* _EXERCISE REQUIREMENTS_
Go through the listing beneath this task and return every line that carries the string "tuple".

* _INPUT_

Segment Open

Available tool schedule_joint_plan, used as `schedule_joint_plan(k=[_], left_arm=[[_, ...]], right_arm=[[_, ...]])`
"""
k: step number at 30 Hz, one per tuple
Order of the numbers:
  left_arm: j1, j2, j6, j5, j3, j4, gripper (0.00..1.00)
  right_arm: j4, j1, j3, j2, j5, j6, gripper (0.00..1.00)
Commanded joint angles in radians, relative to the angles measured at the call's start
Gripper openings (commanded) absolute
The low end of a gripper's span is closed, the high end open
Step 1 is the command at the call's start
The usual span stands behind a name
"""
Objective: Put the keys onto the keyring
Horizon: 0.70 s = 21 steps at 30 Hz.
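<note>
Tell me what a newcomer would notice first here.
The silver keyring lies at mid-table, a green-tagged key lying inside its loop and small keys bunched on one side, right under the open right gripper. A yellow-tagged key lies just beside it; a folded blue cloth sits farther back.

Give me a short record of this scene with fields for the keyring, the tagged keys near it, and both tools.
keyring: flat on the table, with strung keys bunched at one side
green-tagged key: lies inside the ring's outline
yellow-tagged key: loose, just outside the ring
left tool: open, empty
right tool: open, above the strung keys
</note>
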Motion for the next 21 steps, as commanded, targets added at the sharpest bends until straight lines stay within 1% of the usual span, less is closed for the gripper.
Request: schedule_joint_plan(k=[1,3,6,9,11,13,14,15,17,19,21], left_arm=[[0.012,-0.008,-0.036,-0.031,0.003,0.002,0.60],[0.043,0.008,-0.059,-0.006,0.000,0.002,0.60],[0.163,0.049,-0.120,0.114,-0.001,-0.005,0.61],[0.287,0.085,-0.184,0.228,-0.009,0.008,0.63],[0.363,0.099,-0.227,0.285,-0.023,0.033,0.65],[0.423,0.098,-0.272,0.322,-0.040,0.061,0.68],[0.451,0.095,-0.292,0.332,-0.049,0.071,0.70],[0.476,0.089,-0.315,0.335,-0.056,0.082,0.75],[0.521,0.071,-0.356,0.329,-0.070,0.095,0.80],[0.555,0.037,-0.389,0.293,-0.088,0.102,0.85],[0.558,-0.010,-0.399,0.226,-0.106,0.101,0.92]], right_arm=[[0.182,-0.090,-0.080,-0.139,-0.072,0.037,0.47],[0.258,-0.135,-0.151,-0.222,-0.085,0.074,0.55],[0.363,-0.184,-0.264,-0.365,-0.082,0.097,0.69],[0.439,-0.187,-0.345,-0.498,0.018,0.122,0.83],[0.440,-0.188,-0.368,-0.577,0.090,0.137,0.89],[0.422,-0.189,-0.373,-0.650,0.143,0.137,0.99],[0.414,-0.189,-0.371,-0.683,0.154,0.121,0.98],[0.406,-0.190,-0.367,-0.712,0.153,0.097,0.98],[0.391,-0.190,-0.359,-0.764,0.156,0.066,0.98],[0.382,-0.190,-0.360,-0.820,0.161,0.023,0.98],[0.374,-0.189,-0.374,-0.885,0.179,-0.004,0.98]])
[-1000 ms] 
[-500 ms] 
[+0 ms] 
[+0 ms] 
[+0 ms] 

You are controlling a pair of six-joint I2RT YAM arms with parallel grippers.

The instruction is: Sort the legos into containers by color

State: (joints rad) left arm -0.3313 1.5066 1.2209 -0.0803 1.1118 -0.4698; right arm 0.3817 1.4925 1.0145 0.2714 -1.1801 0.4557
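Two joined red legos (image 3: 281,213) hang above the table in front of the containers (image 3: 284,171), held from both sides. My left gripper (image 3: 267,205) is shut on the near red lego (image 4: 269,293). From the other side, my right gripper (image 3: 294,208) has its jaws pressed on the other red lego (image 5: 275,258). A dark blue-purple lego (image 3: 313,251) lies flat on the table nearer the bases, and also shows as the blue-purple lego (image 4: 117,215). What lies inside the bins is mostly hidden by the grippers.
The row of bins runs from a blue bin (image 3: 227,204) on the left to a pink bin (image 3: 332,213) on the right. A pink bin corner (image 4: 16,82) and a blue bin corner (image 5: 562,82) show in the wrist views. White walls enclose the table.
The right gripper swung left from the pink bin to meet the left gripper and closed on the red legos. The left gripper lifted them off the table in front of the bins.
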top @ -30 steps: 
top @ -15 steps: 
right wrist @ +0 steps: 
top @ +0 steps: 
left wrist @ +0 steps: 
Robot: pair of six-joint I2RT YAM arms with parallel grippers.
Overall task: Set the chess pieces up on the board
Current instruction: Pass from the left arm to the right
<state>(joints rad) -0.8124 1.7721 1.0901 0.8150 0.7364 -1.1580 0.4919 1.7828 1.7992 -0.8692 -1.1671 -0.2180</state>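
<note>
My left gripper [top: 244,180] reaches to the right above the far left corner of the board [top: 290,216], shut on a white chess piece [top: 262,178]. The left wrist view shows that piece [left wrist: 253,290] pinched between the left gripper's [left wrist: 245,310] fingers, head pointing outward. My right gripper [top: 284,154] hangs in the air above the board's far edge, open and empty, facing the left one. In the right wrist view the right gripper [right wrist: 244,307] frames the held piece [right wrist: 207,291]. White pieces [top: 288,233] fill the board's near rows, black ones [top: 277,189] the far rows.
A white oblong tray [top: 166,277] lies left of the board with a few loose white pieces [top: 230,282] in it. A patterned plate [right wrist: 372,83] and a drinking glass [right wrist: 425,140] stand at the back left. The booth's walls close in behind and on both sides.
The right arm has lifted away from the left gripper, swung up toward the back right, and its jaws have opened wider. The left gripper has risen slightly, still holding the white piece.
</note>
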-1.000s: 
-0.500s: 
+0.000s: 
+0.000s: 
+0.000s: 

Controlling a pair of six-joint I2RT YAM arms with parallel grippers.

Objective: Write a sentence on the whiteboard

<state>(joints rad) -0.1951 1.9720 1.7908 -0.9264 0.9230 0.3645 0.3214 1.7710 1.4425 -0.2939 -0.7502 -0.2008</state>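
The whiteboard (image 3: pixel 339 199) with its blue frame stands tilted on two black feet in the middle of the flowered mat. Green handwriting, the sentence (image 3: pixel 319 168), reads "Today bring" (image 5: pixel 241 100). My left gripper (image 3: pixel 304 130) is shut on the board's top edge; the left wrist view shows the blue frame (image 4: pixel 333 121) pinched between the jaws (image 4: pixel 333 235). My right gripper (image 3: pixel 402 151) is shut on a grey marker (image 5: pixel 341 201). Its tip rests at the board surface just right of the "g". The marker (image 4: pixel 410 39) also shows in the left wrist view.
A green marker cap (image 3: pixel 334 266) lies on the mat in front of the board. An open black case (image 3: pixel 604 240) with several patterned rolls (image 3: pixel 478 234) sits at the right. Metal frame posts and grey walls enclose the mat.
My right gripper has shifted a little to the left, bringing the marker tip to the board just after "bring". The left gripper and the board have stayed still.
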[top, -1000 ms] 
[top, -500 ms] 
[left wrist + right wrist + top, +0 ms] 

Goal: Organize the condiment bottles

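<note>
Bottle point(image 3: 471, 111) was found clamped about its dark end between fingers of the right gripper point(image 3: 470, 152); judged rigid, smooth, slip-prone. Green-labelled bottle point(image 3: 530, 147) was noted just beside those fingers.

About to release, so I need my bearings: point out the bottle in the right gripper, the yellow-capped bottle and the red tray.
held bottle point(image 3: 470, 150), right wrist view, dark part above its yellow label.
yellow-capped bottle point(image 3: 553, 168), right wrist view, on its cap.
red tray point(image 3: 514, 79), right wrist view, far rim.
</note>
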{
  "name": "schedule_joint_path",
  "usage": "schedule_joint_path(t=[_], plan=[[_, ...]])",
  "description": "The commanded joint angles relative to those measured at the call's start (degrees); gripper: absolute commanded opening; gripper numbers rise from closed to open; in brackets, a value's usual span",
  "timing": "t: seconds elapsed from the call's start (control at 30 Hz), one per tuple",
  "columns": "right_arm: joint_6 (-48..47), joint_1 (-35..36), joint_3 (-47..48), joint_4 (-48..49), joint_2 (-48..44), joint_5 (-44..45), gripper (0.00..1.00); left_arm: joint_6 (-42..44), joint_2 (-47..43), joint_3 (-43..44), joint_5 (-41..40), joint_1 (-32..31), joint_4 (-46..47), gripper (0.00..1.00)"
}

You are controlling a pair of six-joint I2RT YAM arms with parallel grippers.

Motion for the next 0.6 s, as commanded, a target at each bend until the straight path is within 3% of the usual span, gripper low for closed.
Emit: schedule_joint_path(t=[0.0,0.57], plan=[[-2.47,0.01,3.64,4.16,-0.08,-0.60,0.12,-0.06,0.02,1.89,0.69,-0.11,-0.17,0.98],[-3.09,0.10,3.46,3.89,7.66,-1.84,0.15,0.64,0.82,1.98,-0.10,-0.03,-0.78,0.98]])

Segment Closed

* _RESULT FOR THIS EXERCISE_
k: step number at 30 Hz, one per tuple
  "timing": "t: seconds elapsed from the call's start (control at 30 Hz), one per tuple",

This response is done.